Researchers at the University of Twente are working on computer models that can make industrial production processes significantly more accurate and therefore cheaper. The models help to detect anomalies in the metal forming process at an early stage. Initial simulations with the models have produced promising results.
The use of sensors and IT in industry is increasing rapidly. Factories are becoming 'smarter' and processes are now almost fully automated, resulting in products of consistent quality. However, such consistency is difficult to achieve in metal forming processes (transforming sheet metal into an intermediate or final product). Products are seldom identical due to a variety of process-related factors. A defect may be caused by the varying properties of the metal in question, wear and tear in the machinery or variations in the blend of lubrication used. Such defects are generally discovered relatively late in the production process, meaning some of the products will fail to meet specifications and will have to be re-machined.
Jos Havinga, a mechanical engineer at the University of Twente, has studied how the production process can be corrected at an earlier stage. Such an intervention can prevent the production of faulty pieces that fail to meet specs. This means that time-consuming re-machining is no longer necessary. For his research, Havinga used a punching machine to collect a large amount of data during the metal forming process. He looked at whether measurements of the forces exerted on the metal could be used to predict defects in the finished products. His research shows that there is a clear correlation between the force exerted and defects in the final product. Havinga demonstrated that the machine operator can use information from the test assembly to adjust the equipment earlier in the process, resulting in accuracy gains in the range of 10%-20%.

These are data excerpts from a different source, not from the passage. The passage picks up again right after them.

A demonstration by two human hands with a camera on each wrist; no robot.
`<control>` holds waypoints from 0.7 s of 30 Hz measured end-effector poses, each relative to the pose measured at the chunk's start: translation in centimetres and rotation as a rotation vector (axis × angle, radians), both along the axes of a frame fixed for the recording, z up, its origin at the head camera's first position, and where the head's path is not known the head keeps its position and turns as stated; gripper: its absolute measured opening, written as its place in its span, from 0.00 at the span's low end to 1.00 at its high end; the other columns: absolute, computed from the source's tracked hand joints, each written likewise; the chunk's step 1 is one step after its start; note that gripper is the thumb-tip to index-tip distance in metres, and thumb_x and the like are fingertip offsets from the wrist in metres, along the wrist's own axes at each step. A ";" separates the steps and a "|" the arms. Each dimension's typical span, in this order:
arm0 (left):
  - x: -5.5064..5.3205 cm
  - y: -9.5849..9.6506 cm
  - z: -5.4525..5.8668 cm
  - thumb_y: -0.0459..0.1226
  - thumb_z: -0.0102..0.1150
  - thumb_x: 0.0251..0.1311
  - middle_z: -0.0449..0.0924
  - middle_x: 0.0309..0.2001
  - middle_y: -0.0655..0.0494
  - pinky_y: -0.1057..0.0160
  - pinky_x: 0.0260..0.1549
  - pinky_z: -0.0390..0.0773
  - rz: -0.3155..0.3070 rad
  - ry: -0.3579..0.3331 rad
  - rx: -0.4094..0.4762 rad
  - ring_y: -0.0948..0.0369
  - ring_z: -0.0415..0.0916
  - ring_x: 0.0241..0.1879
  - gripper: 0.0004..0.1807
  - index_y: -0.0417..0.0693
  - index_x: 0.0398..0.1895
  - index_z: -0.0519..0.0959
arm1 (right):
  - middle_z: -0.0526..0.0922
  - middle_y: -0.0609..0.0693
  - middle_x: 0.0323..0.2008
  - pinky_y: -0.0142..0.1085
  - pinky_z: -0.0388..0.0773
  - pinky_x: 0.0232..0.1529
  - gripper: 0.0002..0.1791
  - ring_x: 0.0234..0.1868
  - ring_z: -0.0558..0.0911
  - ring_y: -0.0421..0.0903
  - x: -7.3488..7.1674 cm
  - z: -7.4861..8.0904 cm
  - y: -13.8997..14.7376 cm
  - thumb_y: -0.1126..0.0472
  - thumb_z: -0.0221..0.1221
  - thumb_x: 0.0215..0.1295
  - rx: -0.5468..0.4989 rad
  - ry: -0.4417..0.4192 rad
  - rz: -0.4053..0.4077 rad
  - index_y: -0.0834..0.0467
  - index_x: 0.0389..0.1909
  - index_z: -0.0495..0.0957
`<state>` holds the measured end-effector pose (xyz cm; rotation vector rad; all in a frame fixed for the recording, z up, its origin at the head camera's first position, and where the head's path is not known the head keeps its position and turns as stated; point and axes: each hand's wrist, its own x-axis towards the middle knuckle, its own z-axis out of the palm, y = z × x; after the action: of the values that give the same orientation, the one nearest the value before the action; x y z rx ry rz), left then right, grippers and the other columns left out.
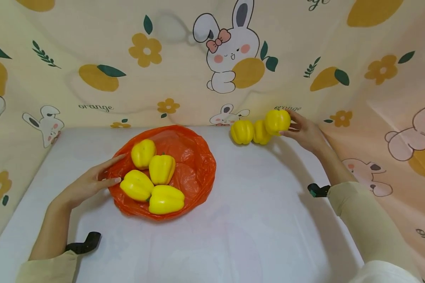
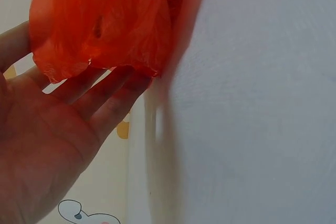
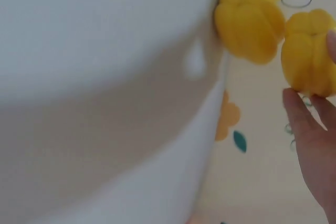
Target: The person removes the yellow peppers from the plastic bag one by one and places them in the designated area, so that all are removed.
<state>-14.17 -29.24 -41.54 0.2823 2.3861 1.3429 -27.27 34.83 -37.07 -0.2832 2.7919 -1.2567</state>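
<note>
At the far right of the table, my right hand (image 1: 306, 131) holds a yellow bell pepper (image 1: 278, 121) between thumb and fingers. In the right wrist view, this bell pepper (image 3: 310, 53) is above the tabletop, close to another one (image 3: 249, 24). Two more yellow bell peppers (image 1: 242, 131) (image 1: 261, 133) sit side by side on the table just left of it. My left hand (image 1: 88, 184) touches the left side of an open red plastic bag (image 1: 200, 169); its fingers (image 2: 113, 95) lie fairly straight against the outside. Several yellow bell peppers (image 1: 163, 199) lie inside the bag.
A white tabletop (image 1: 241, 236) carries the bag and the bell peppers. Cloth printed with rabbits and oranges (image 1: 184, 78) hangs along the back and both sides. Black straps with small mounts (image 1: 85, 243) are on both wrists.
</note>
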 end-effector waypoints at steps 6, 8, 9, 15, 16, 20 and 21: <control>0.1 -0.1 -0.1 0.47 0.58 0.68 0.44 0.77 0.36 0.25 0.62 0.52 0.001 0.013 -0.002 0.33 0.42 0.73 0.41 0.59 0.80 0.50 | 0.54 0.56 0.77 0.50 0.69 0.64 0.48 0.70 0.66 0.64 0.1 -0.5 1.0 0.53 0.66 0.64 -0.005 -0.033 -0.040 0.44 0.80 0.48; 0.0 -0.1 -0.1 0.47 0.58 0.68 0.44 0.77 0.36 0.24 0.62 0.50 0.002 0.017 -0.004 0.34 0.42 0.73 0.41 0.58 0.80 0.51 | 0.53 0.57 0.77 0.51 0.68 0.65 0.49 0.70 0.64 0.65 0.1 -0.7 1.5 0.55 0.65 0.65 -0.026 -0.048 -0.047 0.45 0.80 0.46; 0.0 0.0 0.0 0.47 0.58 0.68 0.44 0.78 0.37 0.24 0.62 0.49 0.003 0.019 -0.006 0.34 0.41 0.73 0.41 0.58 0.80 0.51 | 0.52 0.58 0.77 0.52 0.68 0.65 0.49 0.71 0.64 0.65 0.0 -0.8 1.7 0.55 0.65 0.65 -0.034 -0.053 -0.050 0.45 0.80 0.45; -0.1 0.1 0.1 0.47 0.59 0.68 0.43 0.78 0.37 0.23 0.62 0.48 0.002 0.023 -0.014 0.34 0.41 0.73 0.41 0.59 0.80 0.51 | 0.48 0.56 0.78 0.52 0.68 0.64 0.49 0.71 0.64 0.65 -0.1 -1.4 2.8 0.55 0.65 0.65 -0.031 -0.057 -0.089 0.46 0.80 0.46; 0.0 0.1 0.1 0.47 0.59 0.68 0.43 0.78 0.37 0.23 0.62 0.49 0.002 0.018 -0.012 0.34 0.41 0.73 0.41 0.59 0.80 0.51 | 0.48 0.56 0.79 0.52 0.68 0.64 0.49 0.71 0.64 0.64 -0.1 -1.5 3.0 0.55 0.66 0.65 -0.028 -0.064 -0.090 0.46 0.80 0.46; 0.1 0.0 0.0 0.48 0.58 0.68 0.43 0.78 0.37 0.24 0.62 0.52 0.008 -0.001 -0.010 0.34 0.42 0.73 0.41 0.59 0.80 0.50 | 0.51 0.57 0.78 0.51 0.68 0.64 0.48 0.70 0.65 0.64 -0.3 -2.3 3.4 0.56 0.66 0.65 -0.031 -0.052 -0.057 0.49 0.79 0.49; 0.1 0.0 -0.1 0.48 0.58 0.68 0.43 0.78 0.37 0.24 0.62 0.52 0.008 -0.003 -0.010 0.34 0.42 0.73 0.41 0.59 0.80 0.50 | 0.52 0.57 0.77 0.50 0.68 0.64 0.48 0.70 0.66 0.64 -0.3 -2.5 3.5 0.57 0.66 0.65 -0.032 -0.044 -0.046 0.50 0.79 0.49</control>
<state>-14.05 -29.21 -41.62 0.2682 2.3930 1.3342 -27.54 38.29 -39.59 -0.1909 2.7590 -1.3016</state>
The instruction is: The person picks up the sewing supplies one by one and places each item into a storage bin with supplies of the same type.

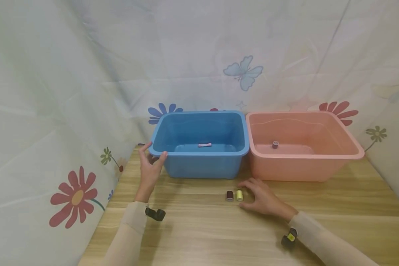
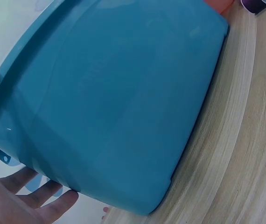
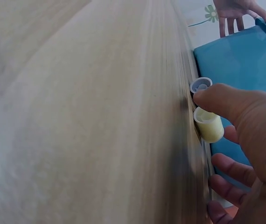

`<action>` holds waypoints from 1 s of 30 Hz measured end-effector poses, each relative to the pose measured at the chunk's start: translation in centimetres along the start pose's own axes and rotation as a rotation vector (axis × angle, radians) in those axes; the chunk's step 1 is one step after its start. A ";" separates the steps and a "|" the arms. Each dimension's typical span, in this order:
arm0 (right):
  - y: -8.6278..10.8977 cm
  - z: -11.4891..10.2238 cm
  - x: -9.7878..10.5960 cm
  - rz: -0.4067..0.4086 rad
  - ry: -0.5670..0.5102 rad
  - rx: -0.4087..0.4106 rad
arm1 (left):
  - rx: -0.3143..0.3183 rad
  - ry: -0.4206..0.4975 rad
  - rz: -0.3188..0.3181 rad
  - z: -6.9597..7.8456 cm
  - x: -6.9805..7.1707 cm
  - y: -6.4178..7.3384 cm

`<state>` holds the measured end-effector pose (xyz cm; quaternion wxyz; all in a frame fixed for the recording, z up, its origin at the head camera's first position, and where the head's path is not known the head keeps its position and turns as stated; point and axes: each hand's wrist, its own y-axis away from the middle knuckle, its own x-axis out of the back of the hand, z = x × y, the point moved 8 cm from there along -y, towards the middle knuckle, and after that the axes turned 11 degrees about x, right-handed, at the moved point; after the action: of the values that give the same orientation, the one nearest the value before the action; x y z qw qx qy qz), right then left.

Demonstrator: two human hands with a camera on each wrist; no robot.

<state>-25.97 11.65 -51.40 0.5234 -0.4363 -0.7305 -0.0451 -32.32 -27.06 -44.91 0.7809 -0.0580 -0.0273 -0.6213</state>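
My left hand [image 1: 149,170] grips the front left corner of a blue plastic tub [image 1: 201,166], thumb at the rim and fingers around the side. The left wrist view shows the tub's outer wall [image 2: 109,98], with several fingers [image 2: 53,205] along its edge. In front of the tub, a yellow thread spool [image 1: 239,195] and a dark thread spool [image 1: 229,196] stand side by side on the table. My right hand [image 1: 265,198] is beside the yellow spool, thumb and fingers spread apart around it. In the right wrist view, the thumb partly hides the dark spool [image 3: 200,84].
A pink tub [image 1: 292,170] stands right of the blue one, a small spool [image 1: 275,145] inside it. Inside the blue tub lies a small pale pink strip [image 1: 205,145]. The wooden table [image 1: 193,232] backs onto a flower-printed curtain [image 1: 199,55].
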 end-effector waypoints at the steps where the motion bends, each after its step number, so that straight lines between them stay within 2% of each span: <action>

Significantly cheaper production
Havinga is now working in his research department on developing computer models for the metal forming process. Eventually, these models can by used by industry for more efficient and cheaper production methods. "Once we've fine-tuned our models, we'll be able to monitor the production process very closely, which will be a huge step in the right direction," states Havinga. "This will mean less waste due to products that fail to meet specifications, along with less re-machining, which is an expensive process in and of itself. All in all, these computer models will lead to significantly cheaper production methods in the future."
Havinga studied mechanical engineering at the University of Twente. On 30 June he will defend his PhD dissertation based on his research into the optimization of metal forming processes. Havinga is a member of the Nonlinear Solid Mechanics department of the University of Twente's Faculty of Engineering Technology (CTW).